Brief:
Here is the task for the listing below: output exactly the lines from the one containing "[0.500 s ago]" through the one containing "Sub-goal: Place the", and leave out the pictures.

Data provided:
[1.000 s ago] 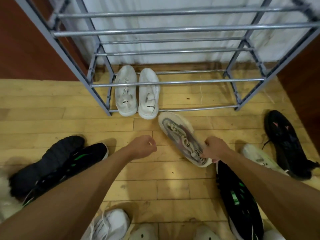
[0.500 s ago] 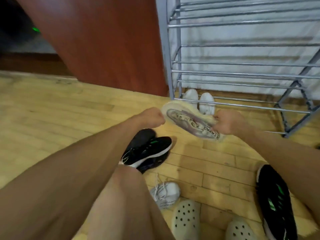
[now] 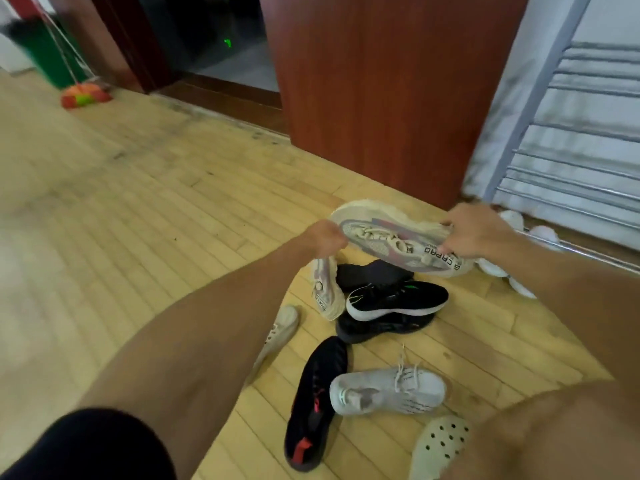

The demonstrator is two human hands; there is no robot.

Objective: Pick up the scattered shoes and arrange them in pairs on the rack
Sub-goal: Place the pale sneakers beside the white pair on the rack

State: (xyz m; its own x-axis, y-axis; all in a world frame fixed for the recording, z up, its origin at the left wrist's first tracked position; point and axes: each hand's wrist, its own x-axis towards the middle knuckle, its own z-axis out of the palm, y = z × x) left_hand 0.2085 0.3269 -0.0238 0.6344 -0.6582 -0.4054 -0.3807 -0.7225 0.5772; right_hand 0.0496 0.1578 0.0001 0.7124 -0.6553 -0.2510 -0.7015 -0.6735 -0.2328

Result of this task:
[0.500 s ago] 
[now] 

The demonstrator is two human hands; there is no robot.

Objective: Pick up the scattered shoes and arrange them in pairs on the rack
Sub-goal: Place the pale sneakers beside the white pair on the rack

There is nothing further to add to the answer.